9. Governing Law. The validity, interpretation, construction and performance of this Agreement shall be governed by the laws of the United States where applicable and otherwise by the laws of the State of New Jersey, without reference to conflict of laws principles.
George McKinney
/s/ George McKinney /s/ Wilma Davis
George McKinney Witness: Wilma Davis
Integra LifeSciences Holdings Corporation
/s/ Stuart M. Essig
By: Stuart M. Essig
President and CEO
Exhibit A
November 15, 1999 Letter from Stuart Essig
(previously filed)
Compensation
McKinneys salary shall be payable at the rate of $270,000 per year, payable on a semi-monthly basis consistent with the manner that all other Integra employees are paid. Except as set forth in the Agreement, McKinney also shall be eligible for all employee benefits that Integra currently provides all of its employees medical, dental and vision coverage and life and disability insurance, and McKinney shall be eligible to participate in Integras 401(k) plan and in the Employee Stock Purchase Plan in accordance with the terms of both such plans.

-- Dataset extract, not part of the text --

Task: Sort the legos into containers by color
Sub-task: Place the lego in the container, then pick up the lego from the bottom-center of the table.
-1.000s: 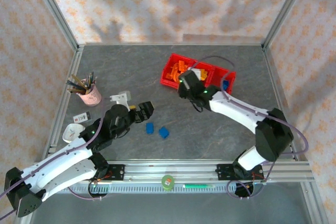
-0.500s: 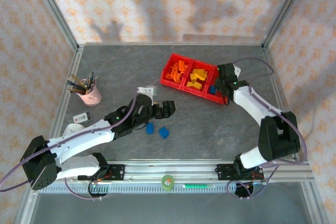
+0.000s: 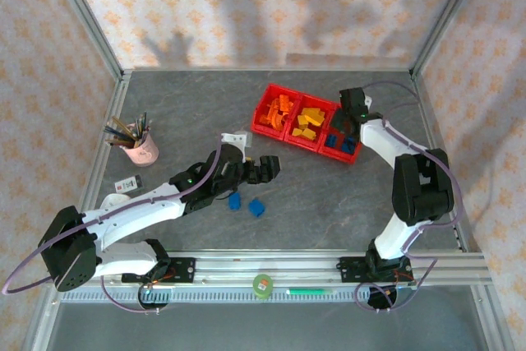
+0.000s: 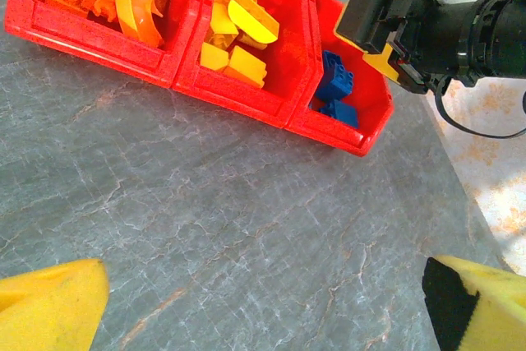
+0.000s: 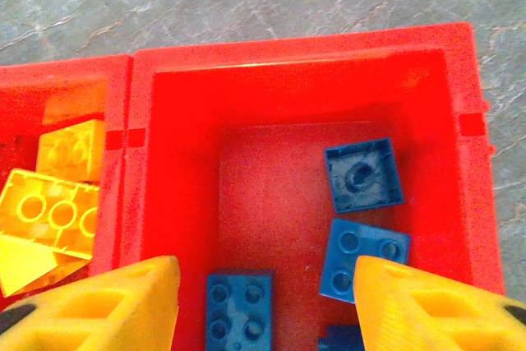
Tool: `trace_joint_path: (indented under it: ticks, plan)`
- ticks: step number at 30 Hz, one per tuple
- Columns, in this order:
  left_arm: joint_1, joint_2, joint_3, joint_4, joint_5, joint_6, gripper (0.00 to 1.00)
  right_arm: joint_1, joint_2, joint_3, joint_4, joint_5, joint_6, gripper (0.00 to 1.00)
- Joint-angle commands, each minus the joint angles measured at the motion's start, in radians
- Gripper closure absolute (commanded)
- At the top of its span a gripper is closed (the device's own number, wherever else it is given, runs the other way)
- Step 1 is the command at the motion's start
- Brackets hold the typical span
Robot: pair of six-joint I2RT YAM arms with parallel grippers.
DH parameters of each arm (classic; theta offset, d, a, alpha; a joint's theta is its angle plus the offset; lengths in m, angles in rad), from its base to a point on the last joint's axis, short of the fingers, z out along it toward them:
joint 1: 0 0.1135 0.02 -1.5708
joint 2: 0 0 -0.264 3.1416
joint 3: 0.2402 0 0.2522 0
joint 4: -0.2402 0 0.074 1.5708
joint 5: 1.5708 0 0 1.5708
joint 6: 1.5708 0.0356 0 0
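Legos (image 4: 251, 22) sit sorted in the red bins (image 4: 246, 98) at one o'clock on the table (image 3: 189, 104): orange at the row's ten o'clock end, yellow mid-row, blue at four o'clock. Two blue bricks (image 3: 234, 200) lie loose near the centre. The right gripper (image 5: 263, 302) hangs over the blue end, jaws apart and empty; the left gripper (image 4: 263, 310), likewise spread and empty, hovers at one o'clock from those bricks.

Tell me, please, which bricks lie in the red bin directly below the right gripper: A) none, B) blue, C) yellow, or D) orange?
B: in the right wrist view the open right gripper hovers over the end bin, which holds blue bricks; yellow bricks lie next door.
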Motion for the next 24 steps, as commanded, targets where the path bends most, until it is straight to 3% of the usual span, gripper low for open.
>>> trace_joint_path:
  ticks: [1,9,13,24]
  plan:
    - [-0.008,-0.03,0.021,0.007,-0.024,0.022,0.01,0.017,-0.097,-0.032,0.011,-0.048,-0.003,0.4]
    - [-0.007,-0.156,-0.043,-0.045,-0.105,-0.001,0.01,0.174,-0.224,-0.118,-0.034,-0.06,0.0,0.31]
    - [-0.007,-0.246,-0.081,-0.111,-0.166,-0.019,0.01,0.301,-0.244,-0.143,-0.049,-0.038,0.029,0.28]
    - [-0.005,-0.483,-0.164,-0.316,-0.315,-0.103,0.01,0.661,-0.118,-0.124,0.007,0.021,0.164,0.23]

McKinney shall be eligible for twenty-one days of personal time off per year.
Exhibit C
Stock Options
Option Date |
Expiration Date |
Price | Shares Outstanding |
Shares Exercisable |
5/21/97 | 5/21/02 | $8.0000 | 50,000 | 45,000 |
7/18/97 | 7/18/02 | $8.0000 | 100,000 | 90,000 |
12/27/97 | 12/27/02 | $5.8750 | 72,084 | 52,481 |
12/27/97 | 12/27/02 | $5.8750 | 8,143 | 1,745 |
12/31/98 | 12/31/04 | $3.3750 | 9,650 | 0 |
12/31/98 | 12/31/04 | $3.3750 | 11,259 | 2,413 |
3/29/99 | 3/29/05 | $3.5000 | 3,125 | 0 |
3/29/99 | 3/29/05 | $3.5000 | 2,917 | 625 |
12/31/99 | 12/31/05 | $5.8750 | 13,015 | 0 |
12/31/99 | 12/31/05 | $5.8750 | 15,095 | 7,612 |
12/30/00 | 12/30/06 | $13.6250 | 9,148 | 0 |
12/30/00 | 12/30/06 | $13.6250 | 10,852
|
0
|
TOTALS | 305,288 | 199,876 |
Exhibit D
Business
1. Any activity with respect to
products for use in neurosurgery and neurotrauma.
2. Any activity with respect
to products for treatment of the ears, nose and throat.
3. Any activity with respect
to products used to treat or heal skin.